Следователь понимающе закивал:
– На некоторые вопросы, Арина Ивановна, вы уже отвечали моему коллеге, но я хотел бы кое-что повторить.
– Конечно-конечно, – согласилась она, а про себя отметила, что нынешний следователь заметно отличался от того, который всех обхамил.
– Так вот, все-таки по поводу денежного эквивалента похищенного артефакта?..
– Его стоимость, как я уже объясняла, установить сложно. Такие вещи в комиссионках не продаются, только с аукционов. И потом дело же не в деньгах…
– Понятно, – закивал следователь и, черкнув что-то в своих бумагах, задал следующий вопрос: – Что ж, тогда давайте поговорим о личности предполагаемого преступника. Есть ли у вас какие-то предположения, кому эта вещь могла быть настолько интересна?

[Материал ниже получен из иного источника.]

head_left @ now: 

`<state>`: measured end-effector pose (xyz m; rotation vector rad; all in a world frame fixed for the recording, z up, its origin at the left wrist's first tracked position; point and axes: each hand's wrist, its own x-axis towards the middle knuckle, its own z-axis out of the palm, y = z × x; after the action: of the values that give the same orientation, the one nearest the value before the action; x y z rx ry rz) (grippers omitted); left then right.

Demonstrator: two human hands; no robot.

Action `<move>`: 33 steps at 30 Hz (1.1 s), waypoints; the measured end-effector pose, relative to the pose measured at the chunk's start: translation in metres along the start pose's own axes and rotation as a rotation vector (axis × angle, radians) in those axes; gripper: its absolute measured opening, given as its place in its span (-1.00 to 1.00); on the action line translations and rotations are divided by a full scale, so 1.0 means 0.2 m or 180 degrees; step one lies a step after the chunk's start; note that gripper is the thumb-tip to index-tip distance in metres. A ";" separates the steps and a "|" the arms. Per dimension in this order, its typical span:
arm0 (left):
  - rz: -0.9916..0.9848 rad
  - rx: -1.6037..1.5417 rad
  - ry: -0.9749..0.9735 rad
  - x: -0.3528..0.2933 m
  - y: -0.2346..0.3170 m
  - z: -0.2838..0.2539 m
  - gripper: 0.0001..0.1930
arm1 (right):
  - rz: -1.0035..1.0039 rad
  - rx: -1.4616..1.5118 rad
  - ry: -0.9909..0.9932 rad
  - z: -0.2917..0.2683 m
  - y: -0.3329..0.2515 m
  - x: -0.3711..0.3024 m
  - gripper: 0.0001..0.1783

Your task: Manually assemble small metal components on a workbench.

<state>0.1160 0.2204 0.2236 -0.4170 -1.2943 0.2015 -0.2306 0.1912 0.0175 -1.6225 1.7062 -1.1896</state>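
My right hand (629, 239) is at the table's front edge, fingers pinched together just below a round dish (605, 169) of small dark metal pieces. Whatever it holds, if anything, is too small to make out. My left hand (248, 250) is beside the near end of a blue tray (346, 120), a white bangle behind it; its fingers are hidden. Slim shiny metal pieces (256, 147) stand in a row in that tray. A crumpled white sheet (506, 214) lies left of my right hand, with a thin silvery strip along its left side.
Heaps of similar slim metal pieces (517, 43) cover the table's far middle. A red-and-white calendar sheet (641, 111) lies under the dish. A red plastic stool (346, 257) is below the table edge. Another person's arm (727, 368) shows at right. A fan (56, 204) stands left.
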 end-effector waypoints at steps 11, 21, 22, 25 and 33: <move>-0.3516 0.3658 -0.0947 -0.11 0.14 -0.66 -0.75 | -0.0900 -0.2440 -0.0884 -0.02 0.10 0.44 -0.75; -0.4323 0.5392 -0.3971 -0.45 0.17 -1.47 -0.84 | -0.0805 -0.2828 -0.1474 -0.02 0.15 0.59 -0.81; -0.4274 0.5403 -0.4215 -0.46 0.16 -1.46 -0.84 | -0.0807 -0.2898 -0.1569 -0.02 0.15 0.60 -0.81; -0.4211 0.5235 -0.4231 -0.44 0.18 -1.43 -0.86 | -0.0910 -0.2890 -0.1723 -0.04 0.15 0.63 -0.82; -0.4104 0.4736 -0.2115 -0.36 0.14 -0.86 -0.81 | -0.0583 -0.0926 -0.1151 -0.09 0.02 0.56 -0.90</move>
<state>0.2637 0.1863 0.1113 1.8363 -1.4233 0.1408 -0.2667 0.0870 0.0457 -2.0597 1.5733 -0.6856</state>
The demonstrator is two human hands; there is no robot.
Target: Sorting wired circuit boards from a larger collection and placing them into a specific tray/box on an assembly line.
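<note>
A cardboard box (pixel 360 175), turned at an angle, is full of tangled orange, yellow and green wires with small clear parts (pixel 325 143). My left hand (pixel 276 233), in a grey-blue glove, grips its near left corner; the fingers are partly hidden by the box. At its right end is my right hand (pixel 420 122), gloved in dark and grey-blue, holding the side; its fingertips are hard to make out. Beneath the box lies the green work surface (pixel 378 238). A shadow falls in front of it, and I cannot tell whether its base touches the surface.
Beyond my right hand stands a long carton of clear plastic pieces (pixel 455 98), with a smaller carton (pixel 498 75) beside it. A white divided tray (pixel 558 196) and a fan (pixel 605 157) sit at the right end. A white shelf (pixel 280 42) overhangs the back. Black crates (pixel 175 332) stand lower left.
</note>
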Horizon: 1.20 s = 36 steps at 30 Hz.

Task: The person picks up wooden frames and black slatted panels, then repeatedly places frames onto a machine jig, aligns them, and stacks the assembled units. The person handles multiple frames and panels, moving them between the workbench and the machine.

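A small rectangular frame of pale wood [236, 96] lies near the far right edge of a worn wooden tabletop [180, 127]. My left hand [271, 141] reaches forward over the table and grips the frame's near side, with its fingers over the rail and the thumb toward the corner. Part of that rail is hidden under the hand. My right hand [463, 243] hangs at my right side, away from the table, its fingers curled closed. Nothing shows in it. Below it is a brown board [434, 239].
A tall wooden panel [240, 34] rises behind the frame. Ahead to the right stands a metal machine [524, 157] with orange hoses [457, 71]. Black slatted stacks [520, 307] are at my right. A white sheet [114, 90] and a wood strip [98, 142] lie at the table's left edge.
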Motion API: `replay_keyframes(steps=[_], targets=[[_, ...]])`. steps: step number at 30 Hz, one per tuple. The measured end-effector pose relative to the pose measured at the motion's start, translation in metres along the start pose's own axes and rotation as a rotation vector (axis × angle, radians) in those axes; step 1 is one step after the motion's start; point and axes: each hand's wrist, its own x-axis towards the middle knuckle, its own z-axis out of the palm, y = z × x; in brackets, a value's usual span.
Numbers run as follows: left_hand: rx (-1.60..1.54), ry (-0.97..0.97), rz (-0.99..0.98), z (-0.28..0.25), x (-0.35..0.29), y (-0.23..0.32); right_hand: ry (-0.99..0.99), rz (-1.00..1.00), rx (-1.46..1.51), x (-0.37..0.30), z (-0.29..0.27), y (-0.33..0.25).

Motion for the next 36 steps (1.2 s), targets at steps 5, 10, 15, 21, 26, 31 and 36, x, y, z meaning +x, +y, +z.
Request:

– Ответ напрашивается сам собой. Наша выставка как раз об этом – поклонниках великого таланта. У Сергея Яковлевича Лемешева их было немало. Они не то что ежедневники, а перчатки, галоши, носовые платки у него перли, пуговицы отрывали! Для них пуговица кумира была равнозначна бесценному сокровищу.
– И вы это серьезно? – с недоверием переспросил Павленко.
– Абсолютно, – ответила Арина. – Вам все это кажется чем-то несерьезным, фантастическим, потому что вы не театрал.
– Увы, не сложилось.
– Жаль, жаль, в том смысле, что, будь вы театралом, вам было бы понятнее, на что способны почитатели талантов, таких как Лемешев, тех, кто снискал всенародную любовь!
– Что ж в СССР так любили оперу?
– Почему же, не только оперу. А кино, а драмтеатр, а в балете какие были имена! Плисецкая, Васильев, Максимова, Лиепа, Семенова, Лепешинская… Людям нужны кумиры! – воодушевилась Арина. – Вот вам пример, у Галины Сергеевны Улановой, надеюсь, не надо объяснять, кто она такая, была поклонница, американка. Звали ее Эвелина Курнанд. Так вот, эта Эвелина ездила за Улановой по всему миру, следила за всеми ее выступлениями и лишь через двенадцать лет решилась подойти к ней и познакомиться. Она в прямом смысле боготворила балерину! Надо отметить, что Курнанд была богатейшей женщиной Америки, и никакие железные занавесы не мешали ей присылать подарки своему кумиру: свежие цветы, духи, платья, шубы. После смерти она завещала Улановой все свое состояние, все, включая коллекцию театральных артефактов. Сейчас, кстати, она выставлена в музее балерины.